Molti anziani sono convinti di avere studiato quanto basta a scuola e che, terminata questa, si viva di rendita dell’istruzione ricevuta.
Il mondo digitale ha sbriciolato questa aspettativa, a partire – sempre nel secolo scorso – dall’inglese, che tanti adulti non hanno più coltivato nell’illusione che bastassero le lezioni del loro docente dalla pronunciata inflessione dialettale (non dello Yorkshire) e oggi si ritrovano alle prese con il web.
Oggi esistono vere materie trasversali, vitali per eccellere nel rapporto con la tecnologia, che la scuola ignora più o meno sistematicamente. Senza di esse si finisce come descritto dallo psicologo positivo Shawn Achor in una conferenza TED:
If we study what is merely average, we will remain merely average.

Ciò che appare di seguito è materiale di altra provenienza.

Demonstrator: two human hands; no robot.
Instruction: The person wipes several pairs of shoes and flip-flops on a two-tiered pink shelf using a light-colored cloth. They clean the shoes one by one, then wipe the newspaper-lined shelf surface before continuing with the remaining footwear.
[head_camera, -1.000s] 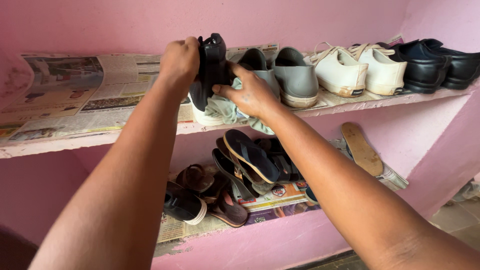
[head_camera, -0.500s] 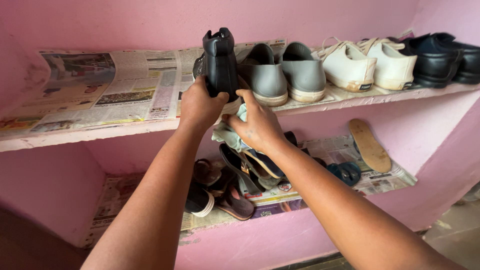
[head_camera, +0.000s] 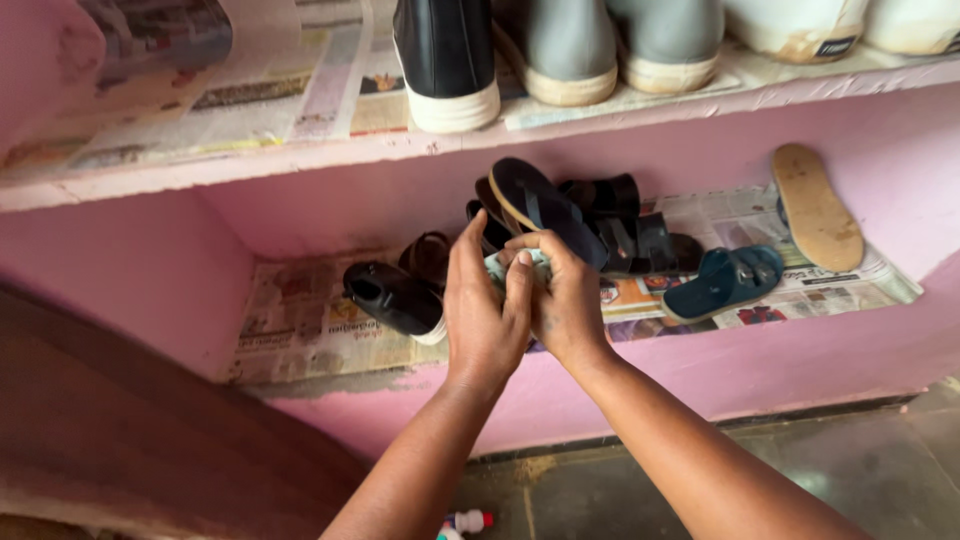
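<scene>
Upper left of the frame, newspaper (head_camera: 250, 100) lines the top shelf, a black shoe (head_camera: 445, 60) standing on it at top centre. Lower down, a black shoe with a white sole (head_camera: 395, 297) lies on the bottom shelf. At centre, the left hand (head_camera: 485, 315) and right hand (head_camera: 560, 295) press together, fingers curled around a small pale cloth (head_camera: 505, 266), mostly hidden. Right of them, dark sandals (head_camera: 590, 215), a teal sandal (head_camera: 722, 283), and a tan insole (head_camera: 815, 205).
</scene>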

Ci vorrebbero cattedre, per esempio, di: trigonometria (non più angolo noioso di matematica ma branca autonoma); ricerca dati; editing e montaggio mediale e multimediale; teoria del colore; linguaggi di marcatura; scrittura per i media digitali; modellazione 3D; educazione digitale (magari meno fallimentare di quella civica); tecniche del parlare in pubblico; etica dell’informazione; elementi di networking; elementi di sistemi client/server.
Per lo più sono argomenti negletti o previsti magari nella scuola secondaria superiore o all’università, quando invece dovrebbero apparire in forma semplice in quinta elementare se non prima.
Neanche le materie trasversali consentono di vivere di rendita. Una prova: per 499 dollari si compra una stampante 3D. Tra dieci anni sarà di uso comune alla metà del prezzo o meno.
Ognuno pensi alle nozioni ricevute durante la scuola dell’obbligo e quali di esse favoriscono l’uso ottimale di una stampante 3D.
Chiedersi a che cosa serva non vale: ho ancora in mente l’arroganza di certi amministratori delegati del 1990, per i quali Internet era un giocattolo e ragazzino-lasciami-lavorare.